Mandarin Improvement Sign

My Chinese has seemed to have picked up a bit of a southern twang. The reason being is that, although I take classes where I learn the "neutral" tone on how to say words, most of the speaking I do outside of the classroom is with people native to Guilin who speak in their own dialect. One of the characteristics of the Guilin dialect of speaking is that they don't pronounce their H's. This usually comes into play when I'm  negotiating a price with a cab driver or a motorcycle taxi. Oftentimes I don't know if they are saying fourteen kuai (shi si) or forty kuai (si shi) because the H isn't pronounced so they both sound like si si. Sometimes I have brought these bad habits into the classroom much to the amusement of my teachers.


Funny Sign of the Week


This was on the fence around my friend's apartment complex.

Reason Why I Like This Place

 I recently had the unique opportunity to attend an impromptu gathering of a local Guilin choir group. This group consisted of various high up party officials who work in Guilin. Before attending this performance, I had always viewed Chinese government officials as these rigid, unemotional cyborgs whose personalities were surgically removed at birth (I still think many of them are this way), but it was really cool for me to see these public figures simply enjoying one of their favorite hobbies on a sleepy Sunday afternoon.






Random Tangent

 I just got back from a trip with my parents to Vietnam (more on that later), and while we were there we noticed a very interesting and entertaining phenomenon: The Travel Douche. The Travel Douche is easy to spot, they're somebody who is clearly a tourist who, in some misguided attempt to shake themselves of that title, tries to blend in by wearing aggressively native garb.

Did you just get back from a long day in the rice fields buddy?

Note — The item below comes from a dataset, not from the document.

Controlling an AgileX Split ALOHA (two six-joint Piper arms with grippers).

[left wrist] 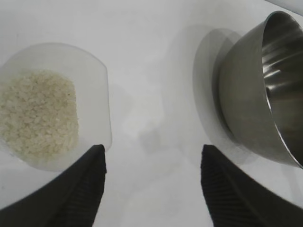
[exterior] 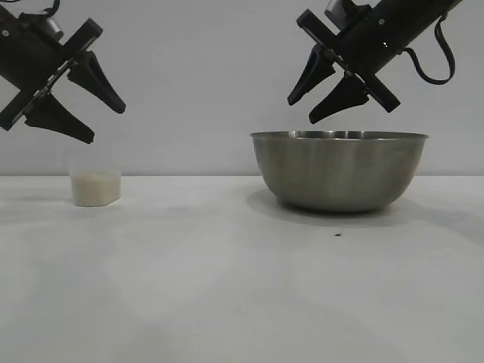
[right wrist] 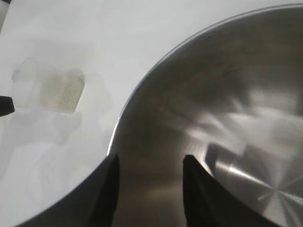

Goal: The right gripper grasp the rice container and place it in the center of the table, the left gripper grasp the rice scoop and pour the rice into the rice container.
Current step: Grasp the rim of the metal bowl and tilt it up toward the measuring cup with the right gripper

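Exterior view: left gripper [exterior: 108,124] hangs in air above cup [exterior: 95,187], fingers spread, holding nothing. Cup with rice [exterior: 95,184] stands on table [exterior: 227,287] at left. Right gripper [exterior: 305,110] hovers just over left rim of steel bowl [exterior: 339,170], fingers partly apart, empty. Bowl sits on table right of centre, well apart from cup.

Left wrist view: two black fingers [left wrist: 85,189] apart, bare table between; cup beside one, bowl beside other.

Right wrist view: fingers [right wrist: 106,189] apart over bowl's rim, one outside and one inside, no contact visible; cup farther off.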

After we first noticed this tendency we started seeing it everywhere. Numerous guys, who I guarantee had only been in 'Nam for two weeks at the very most, were walking down the street wearing sarongs or other skimpy cloth pants making them look like a gay Tarzan. The more I thought about it the more I realized how systemic this phenomenon is in the west. Apparently its become mandatory for college study abroad students who spend a week in Paris to all start wearing berets and drinking espresso out of a small coffee mug, or for fat white rednecks to get their hair braided on the beach in Jamaica as they drink their 25th strawberry daiquiri of the day through a crazy straw. The examples are all around us. So what's the problem? Do we feel insecure when we leave the comfortable confines of our borders and feel the need to alter our appearance? Are we so naive that we genuinely feel that wearing this stuff helps us blend in? I'm not sure. My travel uniform is pretty similar to my everyday attire: khakis, T-Shirt, and baseball hat which gives off the unmistakeable vibe of "stiff, boring, uptight white guy," which isn't the answer either. There is a fine line between being an uptight foreigner who is afraid to try new things and Travel Douche but I guess my point is that that line is out there, and needs to be observed.